Six fights, one campaign. All tested against one standard: does it serve the people of Wailuku, Waiheʻe, and Waikapū?

This is the heartbeat of why I am running. I have spent years inside the policy-making process — drafting pono policy, serving on the Women's Coalition, sitting on boards and committees where decisions are negotiated.
From that vantage point, I have seen too many backdoor deals, too much corruption kept out of public view, and far too little listening. I want to be someone in the State House who actually listens, and who legislates from what she hears.

When I first looked at this district on a map, I saw two channels of water and I started crying. I cannot unsee that. Those waters are not abstractions. They are bloodlines that connect our communities, our food systems, and our identity as a people.
Stewardship of our wai and our ʻāina is not a policy preference. It is a kuleana. Decisions about how that resource is managed must rest with the people who live with it, fish from it, and depend on it.

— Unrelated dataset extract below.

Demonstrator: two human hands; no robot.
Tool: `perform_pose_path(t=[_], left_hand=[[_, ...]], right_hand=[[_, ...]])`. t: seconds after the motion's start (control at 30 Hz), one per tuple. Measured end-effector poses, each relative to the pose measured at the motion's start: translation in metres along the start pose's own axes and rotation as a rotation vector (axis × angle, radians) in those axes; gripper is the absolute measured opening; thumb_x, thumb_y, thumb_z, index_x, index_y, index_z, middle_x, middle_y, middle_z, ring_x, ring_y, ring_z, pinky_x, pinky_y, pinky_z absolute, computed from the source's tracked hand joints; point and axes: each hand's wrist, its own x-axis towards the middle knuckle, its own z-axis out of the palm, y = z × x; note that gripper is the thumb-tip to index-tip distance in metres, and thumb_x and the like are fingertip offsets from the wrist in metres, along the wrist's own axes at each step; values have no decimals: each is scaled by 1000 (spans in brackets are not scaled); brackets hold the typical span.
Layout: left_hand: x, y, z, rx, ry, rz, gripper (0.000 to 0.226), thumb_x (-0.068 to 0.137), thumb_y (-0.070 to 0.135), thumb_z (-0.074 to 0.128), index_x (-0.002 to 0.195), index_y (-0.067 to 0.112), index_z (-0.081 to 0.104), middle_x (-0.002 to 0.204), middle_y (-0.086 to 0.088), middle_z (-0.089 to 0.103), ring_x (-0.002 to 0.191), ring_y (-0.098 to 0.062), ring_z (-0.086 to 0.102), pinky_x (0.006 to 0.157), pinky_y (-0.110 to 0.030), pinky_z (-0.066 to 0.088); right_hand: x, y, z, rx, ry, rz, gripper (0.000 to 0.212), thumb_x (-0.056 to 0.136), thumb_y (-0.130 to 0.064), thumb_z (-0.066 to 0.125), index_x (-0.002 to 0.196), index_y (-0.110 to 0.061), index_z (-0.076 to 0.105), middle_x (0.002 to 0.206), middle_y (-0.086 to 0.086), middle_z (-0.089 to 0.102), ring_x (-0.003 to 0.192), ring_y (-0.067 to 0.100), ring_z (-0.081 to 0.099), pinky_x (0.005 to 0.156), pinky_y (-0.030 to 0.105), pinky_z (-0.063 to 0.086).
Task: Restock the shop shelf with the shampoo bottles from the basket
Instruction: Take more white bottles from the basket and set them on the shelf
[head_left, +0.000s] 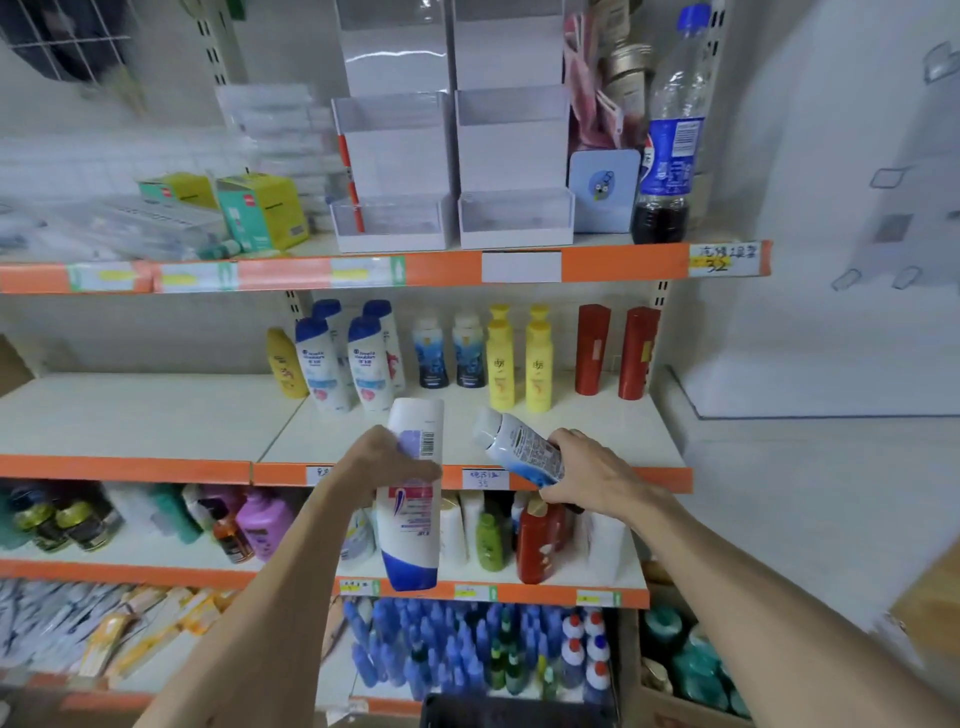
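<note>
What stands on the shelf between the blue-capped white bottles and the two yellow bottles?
In the head view, two small dark-blue bottles with white caps stand between the blue-capped bottles and the yellow pair.

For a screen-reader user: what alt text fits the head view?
Two bare hands each hold a shampoo bottle before a shop shelf: the left hand a white bottle cap down, the right hand a smaller bottle tilted. Other bottles stand at the back.

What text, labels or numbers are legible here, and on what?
"32": handwritten yellow tag on top shelf edge; the characters above it are unclear.
"35": handwritten tag on middle shelf edge; the characters above it are unclear.
Bottle labels, including those in the left hand and right hand: too blurred.
</note>
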Motion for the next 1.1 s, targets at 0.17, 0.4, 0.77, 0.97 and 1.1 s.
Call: perform_pose_path(t=[0.17, 0.4, 0.77, 0.97, 1.1], left_hand=[[26, -18, -24, -23, -16, 15, 42, 69, 39, 80, 96, 13, 60, 81, -4, 67, 68, -15, 66, 51, -25, 49], [95, -68, -74, -178, -60, 21, 42, 68, 33, 83, 98, 11, 63, 89, -8, 71, 74, -20, 69, 68, -33, 57], [193, -107, -111, -310, -74, 169, 45, 70, 27, 83, 106, 10, 64, 99, -7, 72, 84, -20, 71, 78, -40, 59], [227, -105, -108, -310, -12, 288, 54, 68, 24, 84, 114, 13, 58, 103, -5, 70, 89, -18, 69, 73, -33, 59], [248, -108, -111, -312, -1, 318, 60, 64, 30, 86, 115, 17, 57, 103, -1, 71, 89, -17, 70, 77, -43, 60]], right_hand=[[30, -29, 15, 6, -7, 7, 57, 71, -38, 77, 118, -17, 51, 114, 4, 56, 102, 24, 58, 85, 41, 50], [89, -86, 57, 26, 16, 86, 58, 72, -35, 78, 119, -16, 51, 113, 4, 56, 99, 24, 59, 85, 42, 50], [167, -130, 108, 166, 169, 215, 55, 71, -34, 80, 115, -15, 52, 111, 4, 56, 94, 24, 60, 80, 43, 53], [205, -127, 124, 330, 273, 318, 59, 71, -32, 80, 120, -15, 52, 114, 4, 60, 93, 25, 62, 79, 39, 54], [228, -125, 137, 420, 322, 367, 57, 70, -30, 81, 116, -14, 53, 113, 6, 60, 92, 25, 63, 80, 42, 56]])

Local families are being priced out of the very places where our kūpuna are buried. Housing policy in Hawaiʻi has to be re-centered around kamaʻāina — the people who built these communities and who are now being asked to leave them.
We can do better than market-rate band-aids, and I intend to push for solutions that actually keep our people home.

I have been, and continue to be, heavily involved in our community's recovery from fire and storm. That work has shown me, up close, how thin the safety net actually is — and how quickly attention moves on once the news cycle ends.
Recovery is a long, structural commitment. The families still rebuilding deserve a legislator who refuses to let them be forgotten.

Our community is living through a maternal health care crisis, with a single hospital carrying the weight of a need that has long outgrown it. This is not a partisan issue. It is a basic dignity issue.
I will not allow it to be normalized, and I will fight for the infrastructure, providers, and policy our wāhine and their families deserve.

Our keiki deserve more than to be treated as the stepchild of the DOE. They deserve schools that are properly resourced, teachers who are properly supported, and a public education system that gives them a future worth staying in Hawaiʻi for.
Education is the long game of every other issue on this list, and I will treat it that way.